- [Directions for this task] Needed from the entries below: every line that holds the word "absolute".

Saved data entries:
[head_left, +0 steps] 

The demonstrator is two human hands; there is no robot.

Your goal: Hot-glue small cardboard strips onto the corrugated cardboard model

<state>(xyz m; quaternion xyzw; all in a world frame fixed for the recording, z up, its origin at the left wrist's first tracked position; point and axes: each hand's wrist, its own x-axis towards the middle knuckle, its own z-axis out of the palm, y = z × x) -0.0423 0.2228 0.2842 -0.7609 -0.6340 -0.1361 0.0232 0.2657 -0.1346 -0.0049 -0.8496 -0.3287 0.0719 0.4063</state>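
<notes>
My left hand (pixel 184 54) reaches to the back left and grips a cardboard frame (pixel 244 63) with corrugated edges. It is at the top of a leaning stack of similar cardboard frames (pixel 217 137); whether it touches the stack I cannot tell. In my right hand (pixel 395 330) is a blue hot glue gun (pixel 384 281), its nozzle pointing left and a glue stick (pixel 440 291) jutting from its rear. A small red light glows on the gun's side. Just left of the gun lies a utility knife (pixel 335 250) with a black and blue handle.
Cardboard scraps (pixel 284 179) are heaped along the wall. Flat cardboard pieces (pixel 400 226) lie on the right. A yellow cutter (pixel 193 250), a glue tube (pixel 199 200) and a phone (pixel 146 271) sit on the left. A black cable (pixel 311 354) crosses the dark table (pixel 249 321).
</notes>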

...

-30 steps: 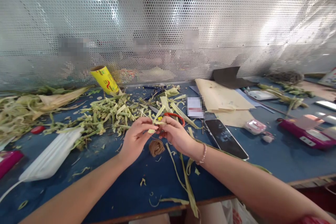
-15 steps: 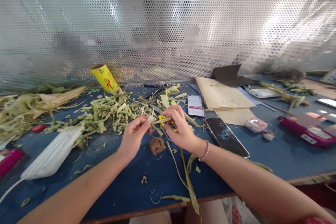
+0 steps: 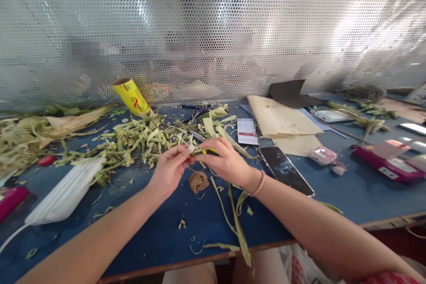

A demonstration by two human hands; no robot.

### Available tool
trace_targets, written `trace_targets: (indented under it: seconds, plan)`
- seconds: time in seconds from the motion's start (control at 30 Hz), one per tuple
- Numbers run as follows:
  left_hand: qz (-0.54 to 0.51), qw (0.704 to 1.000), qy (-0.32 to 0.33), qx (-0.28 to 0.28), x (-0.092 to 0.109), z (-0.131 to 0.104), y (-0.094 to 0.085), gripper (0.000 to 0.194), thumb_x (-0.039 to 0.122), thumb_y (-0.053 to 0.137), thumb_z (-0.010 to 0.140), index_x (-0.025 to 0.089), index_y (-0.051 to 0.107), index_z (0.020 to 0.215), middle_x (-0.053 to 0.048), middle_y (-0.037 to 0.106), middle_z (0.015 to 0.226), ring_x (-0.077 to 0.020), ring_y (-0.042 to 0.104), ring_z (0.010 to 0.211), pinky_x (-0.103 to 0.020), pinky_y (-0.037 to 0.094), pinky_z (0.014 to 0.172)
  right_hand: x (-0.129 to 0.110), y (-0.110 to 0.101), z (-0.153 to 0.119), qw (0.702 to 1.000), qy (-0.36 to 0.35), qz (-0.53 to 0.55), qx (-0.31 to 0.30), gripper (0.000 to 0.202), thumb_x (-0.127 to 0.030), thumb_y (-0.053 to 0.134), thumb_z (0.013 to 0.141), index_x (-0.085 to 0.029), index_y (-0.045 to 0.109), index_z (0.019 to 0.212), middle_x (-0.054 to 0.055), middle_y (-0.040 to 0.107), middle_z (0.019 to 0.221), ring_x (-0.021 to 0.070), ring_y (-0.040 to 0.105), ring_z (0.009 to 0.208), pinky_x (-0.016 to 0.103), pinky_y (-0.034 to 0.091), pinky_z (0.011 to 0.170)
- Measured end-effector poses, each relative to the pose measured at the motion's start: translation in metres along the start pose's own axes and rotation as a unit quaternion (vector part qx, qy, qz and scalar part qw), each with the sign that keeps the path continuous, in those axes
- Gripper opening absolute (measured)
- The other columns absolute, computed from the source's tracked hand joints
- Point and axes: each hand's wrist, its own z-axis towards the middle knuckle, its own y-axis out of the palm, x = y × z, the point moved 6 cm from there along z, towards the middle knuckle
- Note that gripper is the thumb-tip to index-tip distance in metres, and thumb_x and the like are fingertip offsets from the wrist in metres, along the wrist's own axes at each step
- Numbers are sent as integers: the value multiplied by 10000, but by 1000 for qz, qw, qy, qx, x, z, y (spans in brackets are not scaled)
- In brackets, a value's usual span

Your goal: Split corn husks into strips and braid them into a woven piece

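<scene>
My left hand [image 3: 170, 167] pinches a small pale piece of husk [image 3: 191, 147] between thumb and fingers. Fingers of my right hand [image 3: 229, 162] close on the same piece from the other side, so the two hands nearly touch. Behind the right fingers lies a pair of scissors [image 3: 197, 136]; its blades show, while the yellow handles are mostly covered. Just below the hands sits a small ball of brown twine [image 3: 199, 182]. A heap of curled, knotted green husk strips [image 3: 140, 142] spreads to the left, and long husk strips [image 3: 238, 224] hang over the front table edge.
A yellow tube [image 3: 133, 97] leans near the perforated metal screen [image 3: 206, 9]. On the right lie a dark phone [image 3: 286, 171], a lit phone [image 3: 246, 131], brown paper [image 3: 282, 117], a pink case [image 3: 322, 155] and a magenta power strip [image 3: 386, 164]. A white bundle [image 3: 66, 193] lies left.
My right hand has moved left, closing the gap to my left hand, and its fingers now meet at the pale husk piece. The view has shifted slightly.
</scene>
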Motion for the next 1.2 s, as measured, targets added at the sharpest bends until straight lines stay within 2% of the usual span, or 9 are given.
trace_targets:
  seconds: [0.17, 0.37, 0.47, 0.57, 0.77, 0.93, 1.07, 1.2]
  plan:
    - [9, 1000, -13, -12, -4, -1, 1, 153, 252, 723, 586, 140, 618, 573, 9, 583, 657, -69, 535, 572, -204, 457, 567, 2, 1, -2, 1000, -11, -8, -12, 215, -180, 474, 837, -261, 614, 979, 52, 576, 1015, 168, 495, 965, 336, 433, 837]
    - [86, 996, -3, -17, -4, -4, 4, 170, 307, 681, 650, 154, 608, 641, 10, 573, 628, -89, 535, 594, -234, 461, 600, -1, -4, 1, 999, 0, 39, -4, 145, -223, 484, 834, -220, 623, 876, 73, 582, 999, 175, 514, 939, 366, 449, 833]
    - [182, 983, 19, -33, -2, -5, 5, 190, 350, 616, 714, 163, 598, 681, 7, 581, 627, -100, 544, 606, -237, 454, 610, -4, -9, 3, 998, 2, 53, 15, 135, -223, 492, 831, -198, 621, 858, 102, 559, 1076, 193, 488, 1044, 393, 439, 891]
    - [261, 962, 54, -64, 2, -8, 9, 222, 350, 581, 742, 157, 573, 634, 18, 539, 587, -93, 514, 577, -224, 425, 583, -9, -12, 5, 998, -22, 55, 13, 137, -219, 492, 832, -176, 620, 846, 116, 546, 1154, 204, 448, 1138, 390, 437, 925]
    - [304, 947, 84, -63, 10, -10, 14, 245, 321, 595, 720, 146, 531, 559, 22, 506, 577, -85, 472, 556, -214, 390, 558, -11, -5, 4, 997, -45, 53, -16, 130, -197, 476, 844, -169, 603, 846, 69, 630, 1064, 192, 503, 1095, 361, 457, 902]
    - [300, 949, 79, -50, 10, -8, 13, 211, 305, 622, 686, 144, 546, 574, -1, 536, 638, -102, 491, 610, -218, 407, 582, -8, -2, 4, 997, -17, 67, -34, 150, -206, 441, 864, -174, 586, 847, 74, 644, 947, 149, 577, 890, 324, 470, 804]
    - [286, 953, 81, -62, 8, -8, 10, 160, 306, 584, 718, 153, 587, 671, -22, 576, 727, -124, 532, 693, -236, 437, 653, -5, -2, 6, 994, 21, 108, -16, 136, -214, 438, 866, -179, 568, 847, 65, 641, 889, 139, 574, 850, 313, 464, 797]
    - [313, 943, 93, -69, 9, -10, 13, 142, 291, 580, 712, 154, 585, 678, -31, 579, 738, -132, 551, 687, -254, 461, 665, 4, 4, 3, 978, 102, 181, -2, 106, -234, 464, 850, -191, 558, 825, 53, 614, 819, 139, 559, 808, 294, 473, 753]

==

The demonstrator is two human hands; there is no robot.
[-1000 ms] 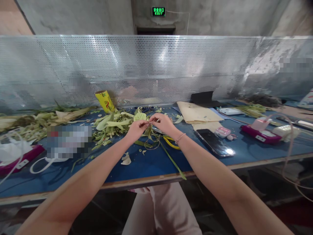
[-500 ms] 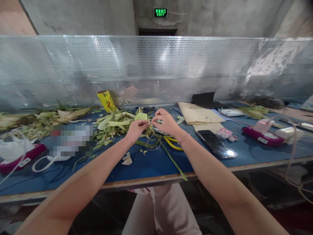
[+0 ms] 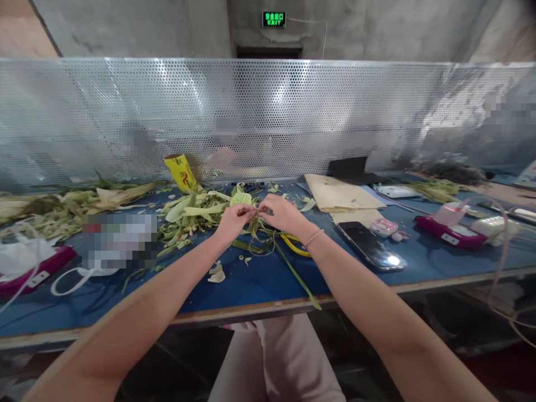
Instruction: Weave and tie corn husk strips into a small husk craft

- [Task answer]
- Gripper opening absolute (measured)
- The other columns absolute, computed from the source's tracked hand joints

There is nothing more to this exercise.